Once you’ve made the decision to sell your property, one of the first tasks is to have the Contract for Sale drawn up.
The contract will include not only the legal terms and conditions of sale, but will also specify what items are included or excluded from the sale, and any other special requirements you might have like a longer or shorter settlement than usual, or perhaps that the contract be conditional upon another contract for you to buy your next property. There are a lot of ways that a contract can be varied, so it’s important to discuss your situation in detail with your lawyer/conveyancer.
Vendors Statement / Section 32
In addition to preparing the contract, under Section 32 of the Sale of Land Act 1962 the Vendor must also disclose to the Purchaser some important matters which affect the land such as: rates and charges, planning scheme, notices from authorities, building permits and utility services.
Once the Contract and Vendors Statement is prepared and approved then the parties can proceed to contract.
Once a purchaser has been found and the contract has been signed and is legally binding, then a deposit is paid by the purchaser and is held in our trust account pending settlement..
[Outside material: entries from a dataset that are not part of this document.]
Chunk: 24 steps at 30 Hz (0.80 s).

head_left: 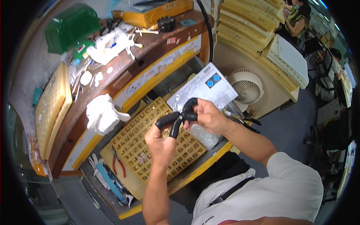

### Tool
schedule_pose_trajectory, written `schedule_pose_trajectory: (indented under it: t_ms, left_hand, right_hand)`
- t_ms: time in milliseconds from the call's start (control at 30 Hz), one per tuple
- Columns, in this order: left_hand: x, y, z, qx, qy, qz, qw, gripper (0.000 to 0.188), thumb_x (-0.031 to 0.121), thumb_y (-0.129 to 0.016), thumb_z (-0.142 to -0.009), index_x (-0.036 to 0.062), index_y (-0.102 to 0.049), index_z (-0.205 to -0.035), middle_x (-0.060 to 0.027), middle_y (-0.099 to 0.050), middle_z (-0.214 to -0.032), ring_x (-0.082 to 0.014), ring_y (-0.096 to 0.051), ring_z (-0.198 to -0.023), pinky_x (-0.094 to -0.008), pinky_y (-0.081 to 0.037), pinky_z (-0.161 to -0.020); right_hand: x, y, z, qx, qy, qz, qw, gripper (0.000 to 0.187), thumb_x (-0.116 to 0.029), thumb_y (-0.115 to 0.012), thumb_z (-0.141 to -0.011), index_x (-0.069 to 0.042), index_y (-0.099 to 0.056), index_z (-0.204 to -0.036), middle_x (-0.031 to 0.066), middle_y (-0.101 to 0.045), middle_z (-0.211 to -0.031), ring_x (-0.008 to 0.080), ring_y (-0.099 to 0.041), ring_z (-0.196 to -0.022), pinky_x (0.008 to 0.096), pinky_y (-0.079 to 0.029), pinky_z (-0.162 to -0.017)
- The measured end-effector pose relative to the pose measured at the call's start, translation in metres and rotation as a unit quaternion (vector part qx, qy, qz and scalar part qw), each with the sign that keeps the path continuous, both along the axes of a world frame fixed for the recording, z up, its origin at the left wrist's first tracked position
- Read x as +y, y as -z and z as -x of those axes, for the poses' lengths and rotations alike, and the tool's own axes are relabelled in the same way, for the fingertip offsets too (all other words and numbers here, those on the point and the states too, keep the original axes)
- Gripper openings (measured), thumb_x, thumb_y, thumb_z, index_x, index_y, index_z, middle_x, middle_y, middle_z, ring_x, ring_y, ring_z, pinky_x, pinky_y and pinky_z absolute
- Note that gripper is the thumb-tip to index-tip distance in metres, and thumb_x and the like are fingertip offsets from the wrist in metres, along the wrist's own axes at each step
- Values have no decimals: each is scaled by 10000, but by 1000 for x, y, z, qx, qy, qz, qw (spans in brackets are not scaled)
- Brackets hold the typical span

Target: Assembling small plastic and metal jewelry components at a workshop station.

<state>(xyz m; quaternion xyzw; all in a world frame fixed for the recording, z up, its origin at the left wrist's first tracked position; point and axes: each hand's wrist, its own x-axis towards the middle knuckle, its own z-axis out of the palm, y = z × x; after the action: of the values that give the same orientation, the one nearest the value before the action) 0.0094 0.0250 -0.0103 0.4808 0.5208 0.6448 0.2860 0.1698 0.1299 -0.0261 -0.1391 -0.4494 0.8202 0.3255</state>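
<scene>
On my remote feed, the left hand (161, 146) and right hand (210, 117), thumbs and forefingers sheathed in smooth black covers, are nearly closed, pinching a tiny shiny piece (180, 117) at the dial's centre, its shape too small to tell. Beneath, toward eight o'clock, I see a yellowish tray (131, 152) gridded with square pockets, red-handled pliers (122, 168) beyond, and crumpled white cloth (101, 114) at nine.

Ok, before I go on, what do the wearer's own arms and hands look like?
The left hand wears snug, tube-shaped black covers on thumb and forefinger; the right hand has matching covers. Both forearms are bare, with no watch or bracelet showing. The right arm's short sleeve is white; the left sleeve is out of view.
</scene>
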Motion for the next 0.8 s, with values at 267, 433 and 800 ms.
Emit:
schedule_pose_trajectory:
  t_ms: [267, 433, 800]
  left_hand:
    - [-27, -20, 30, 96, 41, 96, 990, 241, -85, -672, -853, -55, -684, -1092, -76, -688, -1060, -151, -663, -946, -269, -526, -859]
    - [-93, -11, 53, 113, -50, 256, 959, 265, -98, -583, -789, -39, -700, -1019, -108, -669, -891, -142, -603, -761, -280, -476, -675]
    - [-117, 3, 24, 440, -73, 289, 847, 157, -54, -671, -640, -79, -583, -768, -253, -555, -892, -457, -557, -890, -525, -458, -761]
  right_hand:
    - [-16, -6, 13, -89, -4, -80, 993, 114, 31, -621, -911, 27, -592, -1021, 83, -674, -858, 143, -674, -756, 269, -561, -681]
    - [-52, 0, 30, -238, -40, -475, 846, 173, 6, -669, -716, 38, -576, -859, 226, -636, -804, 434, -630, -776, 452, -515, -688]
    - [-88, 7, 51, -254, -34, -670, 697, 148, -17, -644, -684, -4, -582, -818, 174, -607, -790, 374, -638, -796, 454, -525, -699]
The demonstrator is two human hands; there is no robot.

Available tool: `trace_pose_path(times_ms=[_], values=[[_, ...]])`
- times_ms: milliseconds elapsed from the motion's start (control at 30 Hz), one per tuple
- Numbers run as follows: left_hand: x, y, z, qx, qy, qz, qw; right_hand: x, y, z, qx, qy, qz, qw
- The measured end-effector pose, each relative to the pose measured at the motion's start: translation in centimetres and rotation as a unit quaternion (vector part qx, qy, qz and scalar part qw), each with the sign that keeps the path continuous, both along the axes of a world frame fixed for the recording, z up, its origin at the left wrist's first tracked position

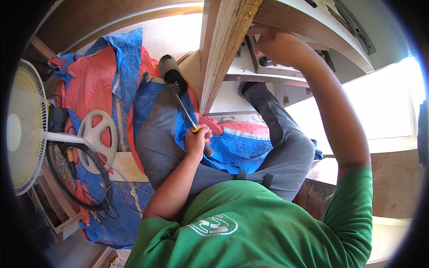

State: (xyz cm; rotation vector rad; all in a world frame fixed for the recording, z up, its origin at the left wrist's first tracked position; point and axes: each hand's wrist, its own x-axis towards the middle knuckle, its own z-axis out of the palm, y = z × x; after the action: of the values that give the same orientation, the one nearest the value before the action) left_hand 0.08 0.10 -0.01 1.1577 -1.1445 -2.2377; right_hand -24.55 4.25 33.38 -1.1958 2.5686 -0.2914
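My left hand point(197, 140) is closed around a screwdriver point(208, 150) with a yellow and black handle, above my lap. Its long metal shaft slants away to the upper left, past my left knee. Up at the right, my right hand point(273, 47) reaches into a wooden cabinet frame point(268, 78), beside a thick upright board point(223, 53). The fingers of that hand are curled against the inside of the frame, and their tips are partly hidden. Just below them shows a small dark, round-ended piece point(264, 61) that I cannot identify.
A white fan point(27, 127) lies at the left with its round base point(99, 140) and a black hose point(96, 207) close by. Blue and red tarpaulin point(96, 76) covers much of the floor. A metal drawer slide point(357, 27) runs along the panel at the upper right.
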Motion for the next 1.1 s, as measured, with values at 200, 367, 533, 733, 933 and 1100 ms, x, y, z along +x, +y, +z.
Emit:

Settlement (the day that the money is exchanged for the property and keys handed over) is scheduled in accordance with the contract. This is usually 30, 60 or 90 days after signing contracts. During the wait for settlement your lawyer/conveyancer will liaise with your bank in relation to releasing any mortgage held on the property.
Before settlement the purchase price will be adjusted to reflect the council rates, water rates and strata fees that need to be shared between the parties. There may be other adjustments, based on the Contract for Sale.
At settlement, the balance of purchase price will be paid by the purchaser and the proceeds of sale (less any fees and charges incurred in relation to the sale) will be released to you.